Government Claims vs. Facts

Every time the government is asked about the Ontario Autism Program waitlist, the same talking points appear. This page examines each claim against the available evidence — FAO reports, Freedom of Information responses, and the government's own program statistics.

Quick Summary

  • The Ontario government makes four recurring claims about the Ontario Autism Program.
  • Each claim is examined against FAO reports, FOI data, and the government's own program statistics.
  • This page documents the evidence for each rebuttal with primary sources.

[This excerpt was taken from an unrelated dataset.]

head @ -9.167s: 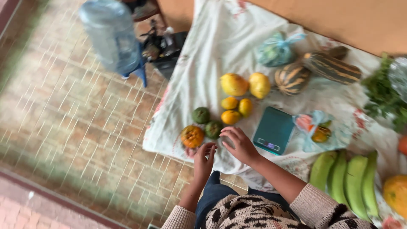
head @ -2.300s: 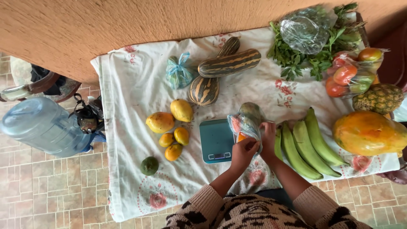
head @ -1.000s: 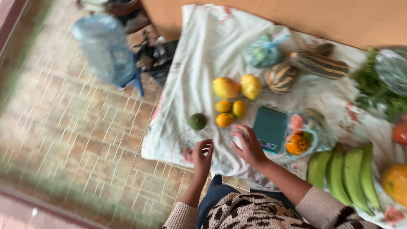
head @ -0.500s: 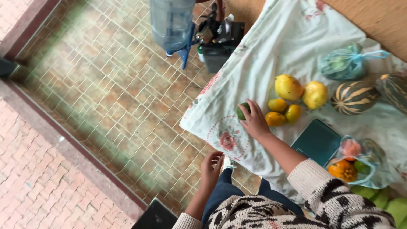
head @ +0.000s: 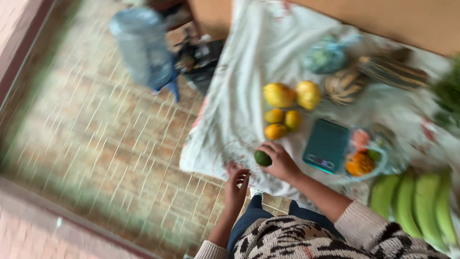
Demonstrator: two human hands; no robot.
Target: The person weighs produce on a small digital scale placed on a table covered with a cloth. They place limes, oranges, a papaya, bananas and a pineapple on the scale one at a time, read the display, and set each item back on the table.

The children behind the claims

These approaches are evidence-based. Access to them is not.

Registered

87,69287,692

Children registered

Total in the Ontario Autism Program queue

CBC FOI Jan 2026

Funded

20,29320,293

Have active funding

Just 23.1% of registered children

CBC FOI Jan 2026

Waiting

67,39967,399

Still waiting

Registered. Diagnosed. Un-funded.

CBC FOI Jan 2026

Verified April 26, 2026 — CBC FOI Jan 2026

Ontario Autism Program key statistics (CBC FOI Jan 2026, verified 2026-04-26)
MetricValue
Children registered87,692
Have active funding20,293
Still waiting67,399
Claim 1 of 4Incomplete Context

"We doubled the OAP budget."

The government regularly cites budget increases as evidence of commitment to the program. Ministers reference increases over successive budgets, with the 2026-27 allocation at $965M (up from $779M in 2025-26).

Short answer:

Doubling an insufficient number produces an insufficient result. The FAO identified $1.35 billion as the minimum required at 2018-19 service levels. The 2026-27 budget is $965 million — 71% of what was modelled in 2020 for a much smaller registered cohort.

Data PointValueSource
Government claimOAP budget has grown substantially (~$600M → $965M)MCCSS budget announcements
FAO finding$1.35 billion annual minimum required to meaningfully serve all registered childrenFinancial Accountability Office of Ontario
Current gap$965M budget vs. $1.35B required = $385M annual shortfall (FAO 2020 at 2018-19 levels)FAO analysis + MCCSS 2026-27 budget
Waitlist outcomeWhile the budget increased, the waitlist grew from 70,176 (FAO 2023-24) to 87,692 (Dec 2025) — a 25% increase in under two yearsFAO 2023-24 Report + FOI-MCSS-2025-12-10

Analysis

A budget increase is only meaningful if it keeps pace with need. The FAO has repeatedly found that OAP's annual funding increases have been smaller than the growth in new registrations — meaning the gap widens each year, regardless of the dollar increase cited.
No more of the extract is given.